The absurdity reaches new heights as the African leaders grapple with their own delusions of grandeur. Gunema attempts to solve his country's financial woes by simply printing more money, while Kasco declares himself above politics, embracing absolute power as emperor. Amidst the chaos, Kamini emerges as the central figure, his erratic behavior keeping everyone on edge. Despite his bluster, he is haunted by the specter of betrayal, as his once-loyal followers begin to defect in the face of his tyranny. Meanwhile, representatives of the US and USSR make an appearance, their indifference to African suffering highlighting the cynical geopolitics of the Cold War era. As the play reaches its climax, the façade of power begins to crumble. Kamini, desperate to maintain control, resorts to increasingly brutal tactics, alienating even those who once supported him. In a moment of rare engagement, Kasco reflects on the nature of power and politics, questioning whether his fellow tyrants are truly free or merely trapped by their own ambitions.

== Characters ==
- Benefacio Gunema, inspired by Macias Nguema, a character that constantly seeks validation and adulation, but underneath his bravado lies a deep insecurity as he struggles to control his failing regime. Gunema's tendency to resort to extreme measures to silence dissent only isolates him further. Despite his flaws, there's a tragic aspect to Gunema, haunted by his past atrocities and consumed by his own insecurities.

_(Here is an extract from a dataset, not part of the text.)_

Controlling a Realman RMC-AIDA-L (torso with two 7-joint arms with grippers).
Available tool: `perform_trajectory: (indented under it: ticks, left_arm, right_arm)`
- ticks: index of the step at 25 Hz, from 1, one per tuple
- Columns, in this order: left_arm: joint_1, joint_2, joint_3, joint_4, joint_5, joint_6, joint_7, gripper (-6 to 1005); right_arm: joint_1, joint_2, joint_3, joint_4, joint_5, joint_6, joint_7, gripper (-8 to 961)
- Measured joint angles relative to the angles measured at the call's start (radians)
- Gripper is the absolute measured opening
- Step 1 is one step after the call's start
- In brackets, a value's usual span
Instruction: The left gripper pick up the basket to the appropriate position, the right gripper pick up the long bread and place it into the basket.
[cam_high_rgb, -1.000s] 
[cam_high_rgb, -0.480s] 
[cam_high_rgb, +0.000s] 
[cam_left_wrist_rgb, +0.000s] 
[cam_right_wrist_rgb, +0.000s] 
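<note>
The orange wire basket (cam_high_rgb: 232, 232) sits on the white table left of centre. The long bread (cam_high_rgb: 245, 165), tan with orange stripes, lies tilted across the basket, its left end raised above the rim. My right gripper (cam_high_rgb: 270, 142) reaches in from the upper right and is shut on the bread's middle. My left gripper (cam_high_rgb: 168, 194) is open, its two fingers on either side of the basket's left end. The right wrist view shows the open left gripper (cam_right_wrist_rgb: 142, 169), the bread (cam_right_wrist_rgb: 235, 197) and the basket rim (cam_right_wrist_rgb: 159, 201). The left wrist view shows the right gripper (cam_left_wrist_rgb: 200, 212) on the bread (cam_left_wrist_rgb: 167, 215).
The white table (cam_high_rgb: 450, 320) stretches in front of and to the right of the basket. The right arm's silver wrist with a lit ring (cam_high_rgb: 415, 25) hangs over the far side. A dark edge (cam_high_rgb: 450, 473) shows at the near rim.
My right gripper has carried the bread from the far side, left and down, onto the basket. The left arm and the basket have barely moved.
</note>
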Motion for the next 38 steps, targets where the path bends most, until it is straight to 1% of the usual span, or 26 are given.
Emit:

- Emperor Kasco, modeled after Jean-Bedel Bokassa, embodies relentless pursuit of absolute power. He exudes regal authority, relishing in the symbols of his self-proclaimed empire. Kasco views himself as beyond the mundane concerns of politics, believing himself to be a divine ruler chosen by fate. Despite his outward confidence, he harbors deep-seated paranoia, constantly purging perceived threats to his reign. Kasco's methods include brutal repression and manipulation, reflecting his willingness to do whatever it takes to maintain control. However, beneath his facade of strength lies a fragile ego, easily wounded by dissent.
- Field-Marshal Kamini, inspired by Idi Amin, is a charismatic yet brutal leader. Known for his charm and cruelty, he effortlessly commands loyalty while manipulating the fears of his subordinates. Despite projecting strength, Kamini is deeply insecure and paranoid, ruling through fear and violence to maintain power. Beneath his facade lies a troubled soul haunted by past atrocities.
- General Barra Tuboum, inspired by Mobutu Sese Seko, a cunning and ruthless character. He commands respect through quiet authority, always staying ahead of his adversaries with masterful strategy. Tuboum is a pragmatic realist, unhampered by moral concerns, viewing power as the ultimate goal. He is willing to betray allies and sacrifice anything to satisfy his ambition for power. Despite his calm exterior, Tuboum harbors an insatiable thirst for dominance.